[Data extracted from a collection]

────────────────

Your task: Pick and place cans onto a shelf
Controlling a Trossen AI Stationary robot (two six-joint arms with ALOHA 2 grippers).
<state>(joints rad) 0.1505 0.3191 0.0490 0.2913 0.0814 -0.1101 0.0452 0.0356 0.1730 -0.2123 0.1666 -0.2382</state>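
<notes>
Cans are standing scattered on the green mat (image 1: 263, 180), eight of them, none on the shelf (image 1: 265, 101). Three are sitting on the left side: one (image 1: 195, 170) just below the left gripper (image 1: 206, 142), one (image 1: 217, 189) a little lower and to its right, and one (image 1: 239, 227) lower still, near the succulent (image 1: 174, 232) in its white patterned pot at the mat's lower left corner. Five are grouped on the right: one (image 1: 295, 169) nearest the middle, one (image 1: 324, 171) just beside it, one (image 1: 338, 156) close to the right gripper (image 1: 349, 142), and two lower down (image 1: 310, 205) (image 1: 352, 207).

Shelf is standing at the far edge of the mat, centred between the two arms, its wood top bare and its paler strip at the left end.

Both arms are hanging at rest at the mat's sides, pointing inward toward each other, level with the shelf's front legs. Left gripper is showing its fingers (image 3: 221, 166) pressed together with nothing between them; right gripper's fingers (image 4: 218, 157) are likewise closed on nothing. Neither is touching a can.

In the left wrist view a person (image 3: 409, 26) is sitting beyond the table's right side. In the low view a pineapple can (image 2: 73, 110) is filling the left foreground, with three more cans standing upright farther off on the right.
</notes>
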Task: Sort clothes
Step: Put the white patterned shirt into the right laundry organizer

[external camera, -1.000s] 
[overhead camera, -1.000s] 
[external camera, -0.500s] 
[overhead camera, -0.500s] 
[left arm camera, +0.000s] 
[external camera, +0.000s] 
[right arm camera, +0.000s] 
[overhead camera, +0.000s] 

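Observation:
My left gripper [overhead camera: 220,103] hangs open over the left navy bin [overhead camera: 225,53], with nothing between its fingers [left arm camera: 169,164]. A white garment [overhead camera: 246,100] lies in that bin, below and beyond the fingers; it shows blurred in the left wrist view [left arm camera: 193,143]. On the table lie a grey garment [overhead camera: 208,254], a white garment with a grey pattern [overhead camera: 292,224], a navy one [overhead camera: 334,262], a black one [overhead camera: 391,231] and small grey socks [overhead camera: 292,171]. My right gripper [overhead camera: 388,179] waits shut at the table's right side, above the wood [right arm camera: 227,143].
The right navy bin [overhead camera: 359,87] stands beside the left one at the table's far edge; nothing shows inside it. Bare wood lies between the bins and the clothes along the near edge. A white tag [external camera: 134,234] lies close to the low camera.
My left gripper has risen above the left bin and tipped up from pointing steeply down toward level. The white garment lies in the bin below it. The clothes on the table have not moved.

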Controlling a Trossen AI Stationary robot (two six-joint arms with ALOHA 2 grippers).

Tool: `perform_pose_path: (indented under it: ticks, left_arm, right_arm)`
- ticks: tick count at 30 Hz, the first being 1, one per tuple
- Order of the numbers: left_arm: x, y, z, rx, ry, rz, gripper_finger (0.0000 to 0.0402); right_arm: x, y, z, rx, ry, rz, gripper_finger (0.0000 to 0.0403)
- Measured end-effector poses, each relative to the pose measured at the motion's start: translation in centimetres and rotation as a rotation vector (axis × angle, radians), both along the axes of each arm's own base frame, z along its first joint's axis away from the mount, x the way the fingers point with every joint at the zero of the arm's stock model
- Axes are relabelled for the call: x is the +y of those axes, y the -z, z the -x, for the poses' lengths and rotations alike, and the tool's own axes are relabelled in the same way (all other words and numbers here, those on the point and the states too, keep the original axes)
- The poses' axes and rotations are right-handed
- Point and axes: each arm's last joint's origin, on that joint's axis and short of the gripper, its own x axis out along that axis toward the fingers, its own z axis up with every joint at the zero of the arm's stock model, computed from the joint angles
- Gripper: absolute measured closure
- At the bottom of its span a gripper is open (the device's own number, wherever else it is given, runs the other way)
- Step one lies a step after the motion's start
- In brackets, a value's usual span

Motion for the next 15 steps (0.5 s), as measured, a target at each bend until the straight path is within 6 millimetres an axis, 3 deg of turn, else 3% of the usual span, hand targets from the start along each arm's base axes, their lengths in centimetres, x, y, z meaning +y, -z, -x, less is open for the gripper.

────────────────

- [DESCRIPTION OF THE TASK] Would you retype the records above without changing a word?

- [RESULT BELOW]
Your task: Pick and place cans onto a shelf
Controlling a Trossen AI Stationary robot (two six-joint arms with ALOHA 2 grippers).
<state>(joints rad) 0.1505 0.3191 0.0490 0.2913 0.0814 -0.1101 0.0452 0.0356 0.1730 -0.2123 0.1666 -0.2382</state>
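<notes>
Cans are standing scattered on the green mat (image 1: 263, 180), eight of them, none on the shelf (image 1: 265, 101). Three are sitting on the left side: one (image 1: 195, 170) just below the left gripper (image 1: 206, 142), one (image 1: 217, 189) a little lower and to its right, and one (image 1: 239, 227) lower still, near the succulent (image 1: 174, 232) in its white patterned pot at the mat's lower left corner. Five are grouped on the right: one (image 1: 295, 169) nearest the middle, one (image 1: 324, 171) just beside it, one (image 1: 338, 156) close to the right gripper (image 1: 349, 142), and two lower down (image 1: 310, 205) (image 1: 352, 207).

Shelf is standing at the far edge of the mat, centred between the two arms, its wood top bare and its paler strip at the left end.

Both arms are hanging at rest at the mat's sides, pointing inward toward each other, level with the shelf's front legs. Left gripper is showing its fingers (image 3: 221, 166) pressed together with nothing between them; right gripper's fingers (image 4: 218, 157) are likewise closed on nothing. Neither is touching a can.

In the left wrist view a person (image 3: 409, 26) is sitting beyond the table's right side. In the low view a pineapple can (image 2: 73, 110) is filling the left foreground, with three more cans standing upright farther off on the right.
</notes>
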Task: Sort clothes
Step: Put the white patterned shirt into the right laundry organizer

[external camera, -1.000s] 
[overhead camera, -1.000s] 
[external camera, -0.500s] 
[overhead camera, -0.500s] 
[left arm camera, +0.000s] 
[external camera, +0.000s] 
[right arm camera, +0.000s] 
[overhead camera, +0.000s] 

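Observation:
My left gripper [overhead camera: 220,103] hangs open over the left navy bin [overhead camera: 225,53], with nothing between its fingers [left arm camera: 169,164]. A white garment [overhead camera: 246,100] lies in that bin, below and beyond the fingers; it shows blurred in the left wrist view [left arm camera: 193,143]. On the table lie a grey garment [overhead camera: 208,254], a white garment with a grey pattern [overhead camera: 292,224], a navy one [overhead camera: 334,262], a black one [overhead camera: 391,231] and small grey socks [overhead camera: 292,171]. My right gripper [overhead camera: 388,179] waits shut at the table's right side, above the wood [right arm camera: 227,143].
The right navy bin [overhead camera: 359,87] stands beside the left one at the table's far edge; nothing shows inside it. Bare wood lies between the bins and the clothes along the near edge. A white tag [external camera: 134,234] lies close to the low camera.
My left gripper has risen above the left bin and tipped up from pointing steeply down toward level. The white garment lies in the bin below it. The clothes on the table have not moved.
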
Controlling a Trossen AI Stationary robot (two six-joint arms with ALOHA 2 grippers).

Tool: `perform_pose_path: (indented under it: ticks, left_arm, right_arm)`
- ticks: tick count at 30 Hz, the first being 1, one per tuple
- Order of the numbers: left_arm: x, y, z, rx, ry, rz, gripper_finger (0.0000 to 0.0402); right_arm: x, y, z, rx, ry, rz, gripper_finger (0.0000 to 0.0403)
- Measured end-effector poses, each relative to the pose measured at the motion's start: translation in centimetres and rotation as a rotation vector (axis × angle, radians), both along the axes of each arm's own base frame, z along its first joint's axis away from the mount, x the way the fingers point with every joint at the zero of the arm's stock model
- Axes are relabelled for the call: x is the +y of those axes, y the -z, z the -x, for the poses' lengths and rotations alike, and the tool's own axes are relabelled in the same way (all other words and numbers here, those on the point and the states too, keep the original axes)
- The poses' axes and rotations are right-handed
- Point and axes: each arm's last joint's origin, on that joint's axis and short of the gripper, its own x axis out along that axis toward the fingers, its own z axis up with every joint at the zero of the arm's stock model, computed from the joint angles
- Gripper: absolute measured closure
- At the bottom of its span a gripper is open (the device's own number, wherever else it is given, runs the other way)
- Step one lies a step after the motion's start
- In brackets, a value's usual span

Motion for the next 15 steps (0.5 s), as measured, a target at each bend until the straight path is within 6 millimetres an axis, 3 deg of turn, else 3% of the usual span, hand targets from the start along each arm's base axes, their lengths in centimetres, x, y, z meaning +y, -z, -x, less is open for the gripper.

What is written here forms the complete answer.